A juíza Arali Maciel Duarte reconheceu a gravidade da situação, ordenando a interrupção de todas as atividades relacionadas ao abate, incluindo a retirada de animais de frigoríficos, propriedades rurais e transportes. A decisão é considerada um marco na luta pela proteção dos animais.
O aumento da exploração de jumentos no Brasil ganhou força a partir de 2018, impulsionado principalmente pela **exportação de peles para a China**. Nesses locais, as peles são utilizadas na fabricação do ejiao, um produto da medicina tradicional associado a supostos benefícios como rejuvenescimento e aumento de vigor, embora sem comprovação científica.
Estatísticas Alarmantes Revelam Queda Drástica na População de Jumentos
Dados do Ministério da Agricultura são preocupantes: entre 2021 e abril deste ano, mais de **173 mil jumentos foram abatidos apenas na Bahia**. O município de Amargosa se destaca como um dos principais polos dessa atividade. Essa exploração intensiva, aliada à falta de uma cadeia produtiva estruturada, tem provocado uma redução drástica na população desses animais.

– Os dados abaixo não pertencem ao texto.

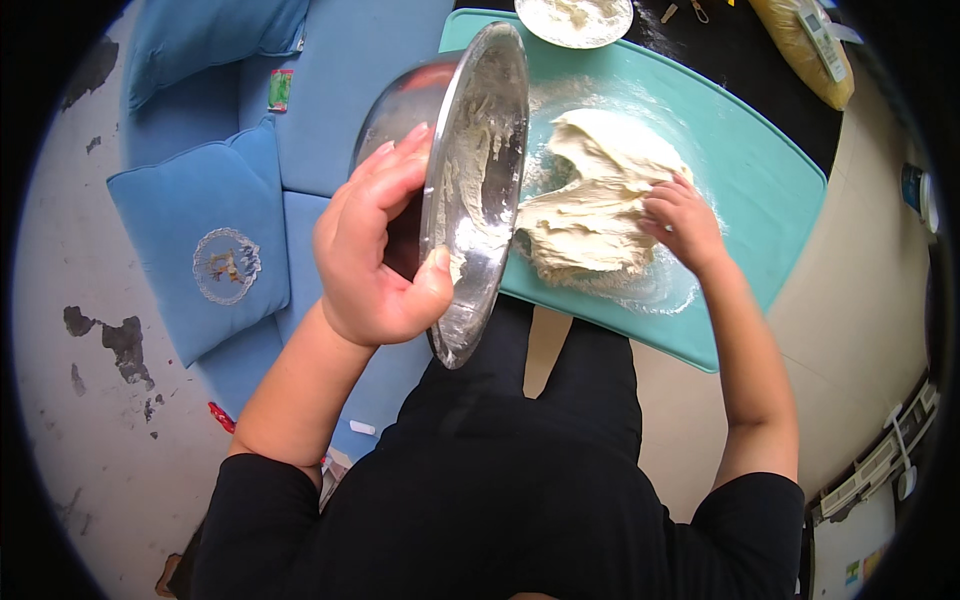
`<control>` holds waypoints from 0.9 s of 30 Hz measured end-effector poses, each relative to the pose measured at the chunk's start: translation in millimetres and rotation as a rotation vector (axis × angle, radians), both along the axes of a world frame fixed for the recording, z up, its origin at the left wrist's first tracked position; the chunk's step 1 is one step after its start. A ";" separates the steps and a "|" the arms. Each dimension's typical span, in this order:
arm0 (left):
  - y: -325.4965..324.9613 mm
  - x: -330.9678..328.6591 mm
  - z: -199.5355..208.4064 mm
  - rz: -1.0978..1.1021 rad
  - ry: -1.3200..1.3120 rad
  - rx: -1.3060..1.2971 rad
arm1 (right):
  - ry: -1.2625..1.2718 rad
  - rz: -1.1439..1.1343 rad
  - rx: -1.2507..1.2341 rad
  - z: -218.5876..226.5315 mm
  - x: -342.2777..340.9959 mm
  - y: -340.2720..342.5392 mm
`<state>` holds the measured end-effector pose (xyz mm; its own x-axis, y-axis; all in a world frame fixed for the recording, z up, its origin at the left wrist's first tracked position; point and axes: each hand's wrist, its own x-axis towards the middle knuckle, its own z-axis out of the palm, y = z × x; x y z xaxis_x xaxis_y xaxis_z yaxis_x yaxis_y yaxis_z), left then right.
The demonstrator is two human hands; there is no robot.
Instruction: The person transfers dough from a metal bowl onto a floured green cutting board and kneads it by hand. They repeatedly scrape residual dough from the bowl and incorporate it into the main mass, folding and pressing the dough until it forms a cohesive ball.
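Dough [590,205] lies in a soft lump on the floured teal mat [760,180], just right of the tipped steel bowl [478,190], its long side running away from me. My right hand [682,222] is nearer, fingers curled and pressing into its right edge. My left hand [375,250] grips the bowl by the rim, thumb inside, holding it on edge with the mouth facing the dough; only smears of dough stick inside. A white plate [575,20] of flour sits at the far end of the mat on the dark desk [740,50]. Blue cushion [205,245] at left.
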<state>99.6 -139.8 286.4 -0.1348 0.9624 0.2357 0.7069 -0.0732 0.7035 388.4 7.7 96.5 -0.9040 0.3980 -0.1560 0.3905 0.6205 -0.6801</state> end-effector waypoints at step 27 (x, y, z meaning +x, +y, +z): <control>-118.6 -97.0 5.2 0.817 -0.727 -0.228 | -0.066 -0.543 -0.610 -24.3 -144.6 -88.8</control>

Levantamentos recentes do IBGE e da FAO apontam uma queda assustadora de cerca de **94% no número de jumentos no Brasil entre 1996 e 2024**. Especialistas alertam que a situação é insustentável e que a espécie corre um sério risco de extinção se medidas eficazes não forem tomadas.

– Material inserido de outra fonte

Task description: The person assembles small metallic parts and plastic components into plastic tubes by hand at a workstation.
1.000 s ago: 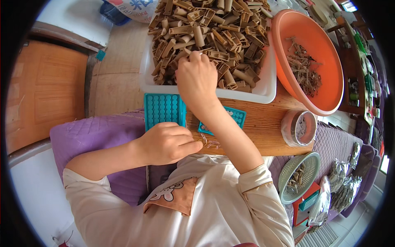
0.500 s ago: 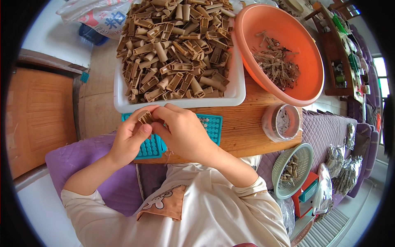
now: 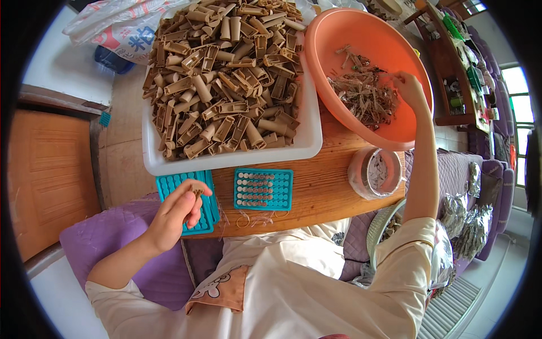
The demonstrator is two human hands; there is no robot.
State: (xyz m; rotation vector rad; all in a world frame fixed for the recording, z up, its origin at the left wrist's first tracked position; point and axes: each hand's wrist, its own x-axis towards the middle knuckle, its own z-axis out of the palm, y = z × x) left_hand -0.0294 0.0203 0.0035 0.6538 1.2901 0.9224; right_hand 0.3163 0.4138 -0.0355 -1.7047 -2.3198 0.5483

Responsabilidades e Medidas para a Proteção da Espécie
A decisão judicial também responsabiliza a União, o governo estadual e a ADAB (Agência de Defesa Agropecuária da Bahia). Esses órgãos deverão adotar medidas para impedir práticas como captura, comercialização, confinamento e abate dos animais. Os jumentos que se encontram atualmente em abatedouros ou fazendas deverão ser encaminhados para santuários.
A ação judicial foi proposta por entidades como a União Defensora dos Animais, a REMCA, o Fórum Nacional de Proteção e Defesa Animal e a The Donkey Sanctuary, que celebram a decisão como um passo importante na preservação da espécie. A proibição do abate visa conter o avanço de práticas consideradas insustentáveis para a manutenção da vida desses animais.
O Futuro dos Jumentos no Brasil Sob Nova Perspectiva Legal
Com a nova determinação judicial, espera-se que a situação dos jumentos no Brasil comece a mudar. A suspensão do abate e a destinação dos animais para santuários representam uma esperança para a recuperação da população e para o fim de práticas cruéis e insustentáveis. A proteção da espécie agora ganha um respaldo legal fundamental.
A decisão reforça a importância da atuação conjunta entre órgãos públicos e organizações da sociedade civil na defesa dos animais e na garantia de que espécies ameaçadas recebam a devida proteção. A Justiça Federal, ao reconhecer o risco de extinção, dá um passo crucial para um futuro mais seguro para os jumentos.